Single by Irma Thomas
- B-side: "I Did My Part"
- Released: August 1962
- Recorded: November 1, 1961
- Studio: Cosimo (New Orleans, Louisiana)
- Genre: Soul, R&B
- Length: 2:08
- Label: Minit 653
- Songwriter(s): Naomi Neville
- Producer(s): Allen Toussaint

Irma Thomas singles chronology
| "Gone" (1962) | "It's Raining" (1962) | "Two Winters Long" (1962) |

= It's Raining (Irma Thomas song) =

1961 soul/R&B ballad written by Allen Toussaint

"It's Raining" is a soul/R&B ballad, written by Allen Toussaint under the name "Naomi Neville". It was first recorded in November 1961 by Irma Thomas, and produced by Allen Toussaint. The song has emotional ties to Louisiana, having been written and sung by people born in that state, being released on a New Orleans–based record label and enduring in the Deep South as a regional classic.

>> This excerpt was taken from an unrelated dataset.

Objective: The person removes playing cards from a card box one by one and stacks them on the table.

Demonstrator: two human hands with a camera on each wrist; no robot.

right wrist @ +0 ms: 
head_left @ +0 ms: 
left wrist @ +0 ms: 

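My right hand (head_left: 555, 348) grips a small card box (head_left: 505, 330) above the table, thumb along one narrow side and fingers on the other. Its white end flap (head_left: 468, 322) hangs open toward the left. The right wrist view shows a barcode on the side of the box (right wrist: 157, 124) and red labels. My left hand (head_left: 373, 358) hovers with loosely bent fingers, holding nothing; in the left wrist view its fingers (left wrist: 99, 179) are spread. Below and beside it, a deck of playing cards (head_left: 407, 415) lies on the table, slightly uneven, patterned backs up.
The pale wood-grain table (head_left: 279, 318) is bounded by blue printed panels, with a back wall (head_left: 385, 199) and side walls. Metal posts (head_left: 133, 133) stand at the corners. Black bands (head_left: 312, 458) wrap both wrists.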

"It's Raining", alongside "Ruler of My Heart" and "I Done Got Over It", remain some of Thomas' best-known recordings.

==History==
Initially Thomas recorded for Ron Records but, in 1961, she left for Minit Records, feeling that her original label did not pay her due royalties. This move paired her with Allen Toussaint, who both wrote and produced most of her work with Minit. As well as "It's Raining", Thomas recorded "Time Is on My Side" and "Ruler of My Heart." The name "Naomi Neville" was Toussaint's mother's name, which he used on many of his early compositions. Although most of her 1961–63 Minit recordings were written and produced by Toussaint, only one of these, "Two Winters Long", made the national charts. It spent three weeks on the Cashbox R&B chart in February 1963, peaking at no. 43. Her version of "It's Too Soon to Know" (Minit 633) was another that failed to chart, however all sold well regionally.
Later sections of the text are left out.